The data so far indicates that the helicopters are in good condition. If other health checks return normal, Ingenuity will be prepared for its next journey, west toward a rocky outcrop that the Perseverance team is interested in exploring.
This is not the first time that creativity has suffered communications failure. The helicopters had been cruising around an ancient river delta when they went missing for about six days in April, “an excruciatingly long time,” Travis Browne, chief engineer, wrote in a blog post.
The small rotorcraft, which attached a flight to red planet With the Perseverance rover in early 2021, it has already survived its initial 30-day mission to demonstrate the viability of its technology on five test flights.
Since then, he’s been deployed dozens of times, serving as an atmospheric scout to help his wheeled companion search for signs of ancient microbial life billions of years ago, when Mars was much wetter and warmer than it is today.
Ingenuity Flight 52 launched on April 26, but mission controllers at NASA’s Jet Propulsion Laboratory (JPL) in California lost contact as it descended to the surface after a two-minute, 1,191-foot (363-meter) jump.
Loss of communications was to be expected, since the hill stood in between Dexterity and perseverancewhich acts as a relay between the drone and the ground.
However, “This was the longest we’ve gone without hearing from a company ingenuity yet on the mission,” Joshua Anderson, JPL’s chief creative officer, told AFP.
“Creativity is designed to take care of itself when communication gaps like this happen, but we all still have a sense of comfort when we’re heard from again.”
The data so far indicates that the helicopters are in good condition.

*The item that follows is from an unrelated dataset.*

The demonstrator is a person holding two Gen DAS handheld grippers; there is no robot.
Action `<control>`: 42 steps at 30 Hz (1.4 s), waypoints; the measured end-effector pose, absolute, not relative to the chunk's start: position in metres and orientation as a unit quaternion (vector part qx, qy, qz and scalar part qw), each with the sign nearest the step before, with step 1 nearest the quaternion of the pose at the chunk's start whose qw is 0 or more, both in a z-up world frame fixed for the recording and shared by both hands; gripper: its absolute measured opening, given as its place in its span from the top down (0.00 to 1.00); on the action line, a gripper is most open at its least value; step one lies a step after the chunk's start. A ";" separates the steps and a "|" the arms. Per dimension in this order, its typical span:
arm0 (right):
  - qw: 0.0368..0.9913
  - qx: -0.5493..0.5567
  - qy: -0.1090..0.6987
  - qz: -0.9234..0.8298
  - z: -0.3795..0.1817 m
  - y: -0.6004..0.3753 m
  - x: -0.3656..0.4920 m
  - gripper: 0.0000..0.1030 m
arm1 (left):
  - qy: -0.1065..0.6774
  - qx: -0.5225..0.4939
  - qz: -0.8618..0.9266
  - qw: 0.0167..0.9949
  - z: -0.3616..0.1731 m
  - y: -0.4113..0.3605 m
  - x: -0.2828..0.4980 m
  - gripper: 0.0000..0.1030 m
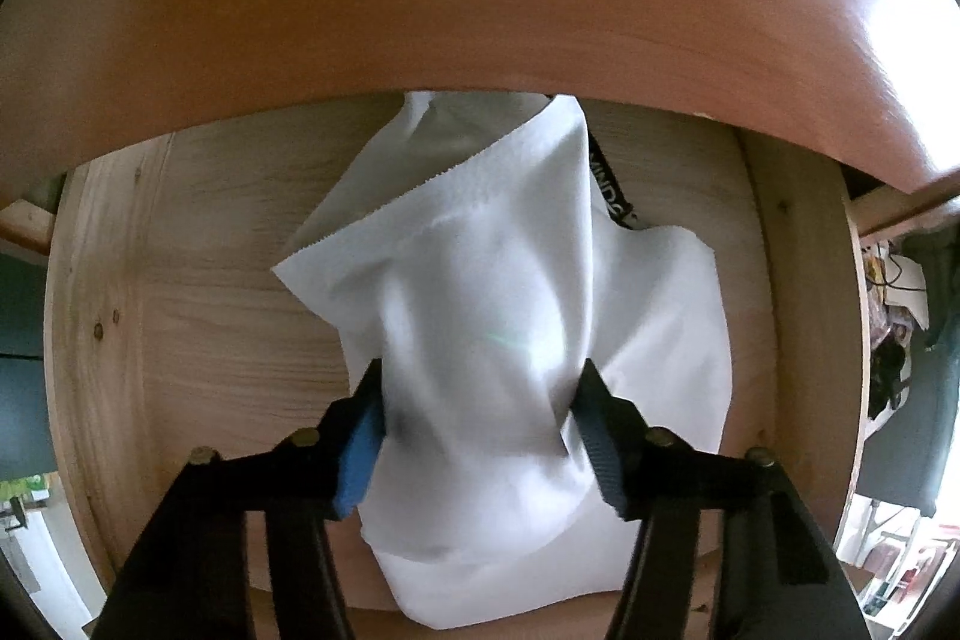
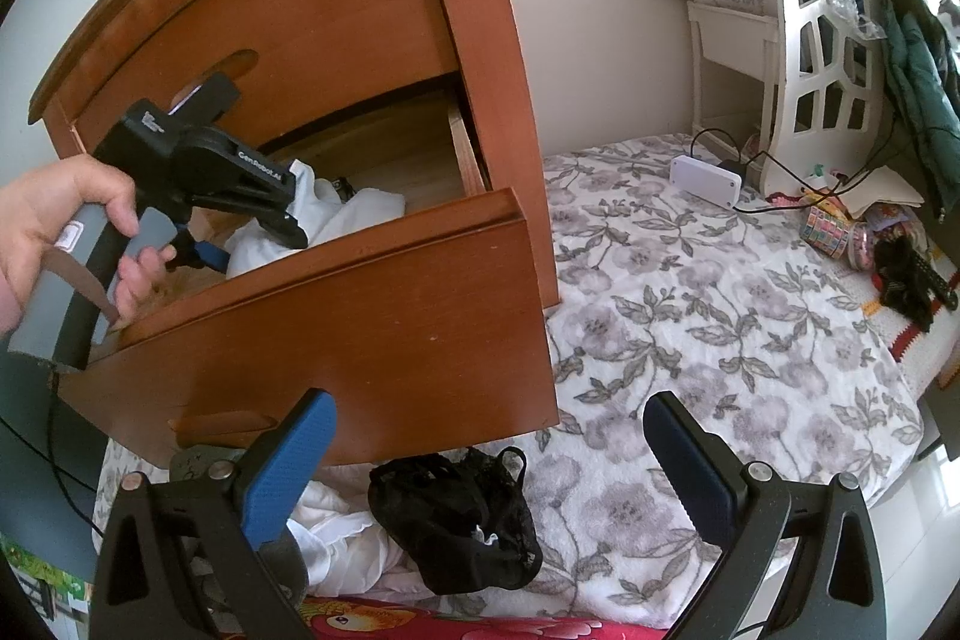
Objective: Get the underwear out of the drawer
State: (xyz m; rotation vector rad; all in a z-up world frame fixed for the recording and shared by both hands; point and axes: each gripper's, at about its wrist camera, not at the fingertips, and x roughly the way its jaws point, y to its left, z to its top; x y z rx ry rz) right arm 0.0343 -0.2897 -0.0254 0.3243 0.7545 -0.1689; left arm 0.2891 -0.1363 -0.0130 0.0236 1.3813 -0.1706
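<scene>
left tool (image 1: 480, 430): pads clamp white garment (image 1: 480, 280) | over pale wooden drawer (image 1: 210, 280) floor

two grippers: the left gripper (image 1: 480, 400) and the right gripper (image 2: 489, 454), each with two fingers. one hand (image 2: 54, 220) shows, on the left gripper's handle. one nightstand (image 2: 336, 10) with two drawers: the upper drawer (image 2: 270, 22) closed, the lower drawer (image 2: 360, 316) pulled out. inside the lower drawer, one white cloth (image 1: 498, 292) and one black band (image 1: 612, 190) with white letters. on the bed (image 2: 720, 310) below the drawer front, one black garment (image 2: 462, 520) and one white garment (image 2: 342, 538). further back on the bed, one white box (image 2: 705, 181) with one black cable (image 2: 798, 190). one white headboard (image 2: 804, 58), with one green jacket (image 2: 918, 64) hung on it.
</scene>
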 end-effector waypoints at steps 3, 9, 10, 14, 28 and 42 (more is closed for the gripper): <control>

If other health checks return normal, Ingenuity will be prepared for its next journey, west toward a rocky outcrop that the Perseverance team is interested in exploring.
This is not the first time that creativity has suffered communications failure. The helicopters had been cruising around an ancient river delta when they went missing for about six days in April, “an excruciatingly long time,” Travis Browne, chief engineer, wrote in a blog post.